What Philosophy Can Learn from Anthropology
By Justin E. H. Smith
I have gradually become convinced that historians of philosophy --my colleagues, and by training myself-- are going about a cluster of very interesting questions in entirely the wrong way. These questions, I think, may be much more adequately answered from an anthropological point of view.
According to one widespread account, modernity came into being as a consequence of the sacrifice of nature. The Scientific Revolution literally killed nature by transforming it from a living and holistic system of interconnected entities, human and non-human alike, acting intentionally in accordance with their natures, into a dead system of atomic particles being moved about, without intrinsic purposes, but only as a result of extrinsic physical forces. This new scientific cosmology would also bring with it, the story goes, a new philosophical anthropology, as humans came to see themselves as radically separate from, and opposed to, a natural world in which they as thinking intelligent agents could have no part.
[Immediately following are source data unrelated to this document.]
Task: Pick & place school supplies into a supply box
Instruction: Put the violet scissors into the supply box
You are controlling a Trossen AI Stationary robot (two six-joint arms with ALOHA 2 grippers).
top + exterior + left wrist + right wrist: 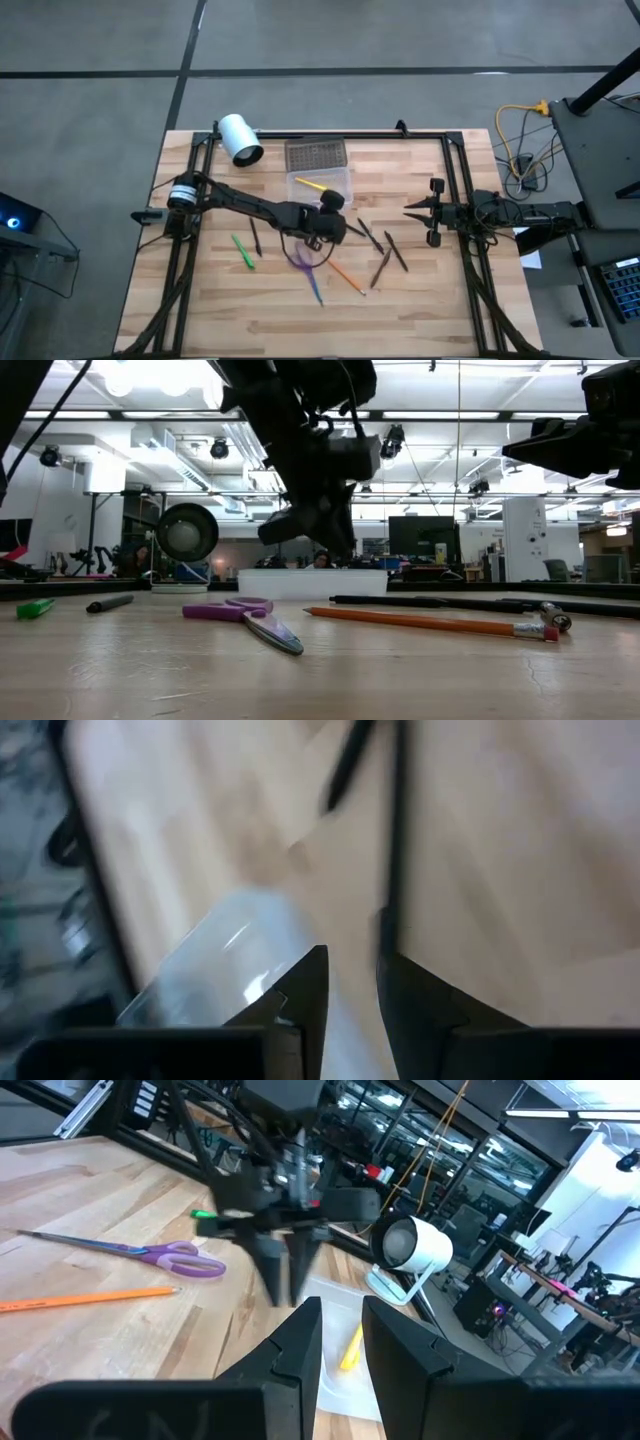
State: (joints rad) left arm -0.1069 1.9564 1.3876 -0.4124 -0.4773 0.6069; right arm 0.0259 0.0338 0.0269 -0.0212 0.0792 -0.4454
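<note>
Hovering left gripper (330, 222) beside supply box (322, 184) at frame centre, jaws narrow, empty; risk: clipping box rim, shoving it.

box (322, 182): clear plastic case, open, lying flat toward the table's far side; grey dotted lid (315, 154) laid back just behind it
yellow pen (313, 185): lying slantwise inside the box
green pen (242, 251): on the table, left of the other supplies
dark pen (254, 237): just beside the green pen
scissors (303, 259): purple handles, lying flat near mid-table
blue pen (316, 291): just in front of the scissors
orange pencil (347, 276): lying slantwise, right of the scissors
dark pens (388, 256): several scattered at right, some crossing
</note>
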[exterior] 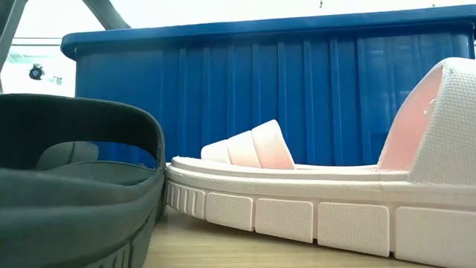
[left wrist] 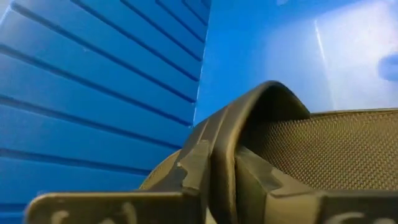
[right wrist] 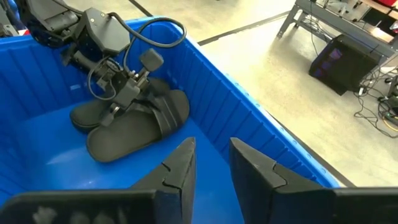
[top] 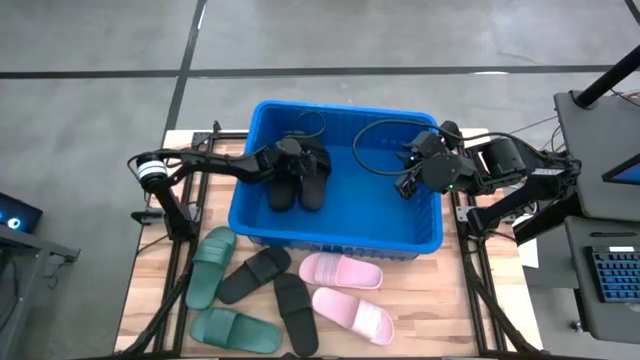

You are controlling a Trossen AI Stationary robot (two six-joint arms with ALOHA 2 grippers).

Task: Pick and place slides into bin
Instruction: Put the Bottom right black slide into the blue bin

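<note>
The blue bin (top: 335,235) stands mid-table with two black slides (top: 300,185) lying side by side on its floor at the left. My left gripper (top: 300,160) reaches into the bin from the left and is shut on one black slide (right wrist: 137,127). My right gripper (right wrist: 211,165) hovers open and empty over the bin's right part (top: 410,180). Two dark green slides (top: 210,265), two black slides (top: 255,273) and two pale pink slides (top: 340,270) lie soles down on the table in front of the bin. My left gripper pinches the edge of the black slide's strap (left wrist: 217,155) between its two fingers, one finger (left wrist: 189,165) on each face of the strap. It comes slanting down from the table's left. The slide's sole (right wrist: 118,146) lies on the bin floor beside the other black slide.
The bin's walls (exterior: 297,89) stand high around both grippers. The bin's right half (top: 380,200) is bare floor. A cable loops over the bin's far right part (top: 385,145). In the low view a pink slide (exterior: 297,208) and a dark slide (exterior: 74,186) lie close before the bin.
</note>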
The world, which now operated according to entirely different laws than those that governed our own thinking, was 'disenchanted', as Max Weber would later put it, literally gutted of any cosmological significance --where cosmology is understood as some model of the interrelatedness of the heavens, the earth, animals, humans, super-human spiritual entities, and perhaps also God-- and reduced simply to extended particles endowed with mass, figure, and motion.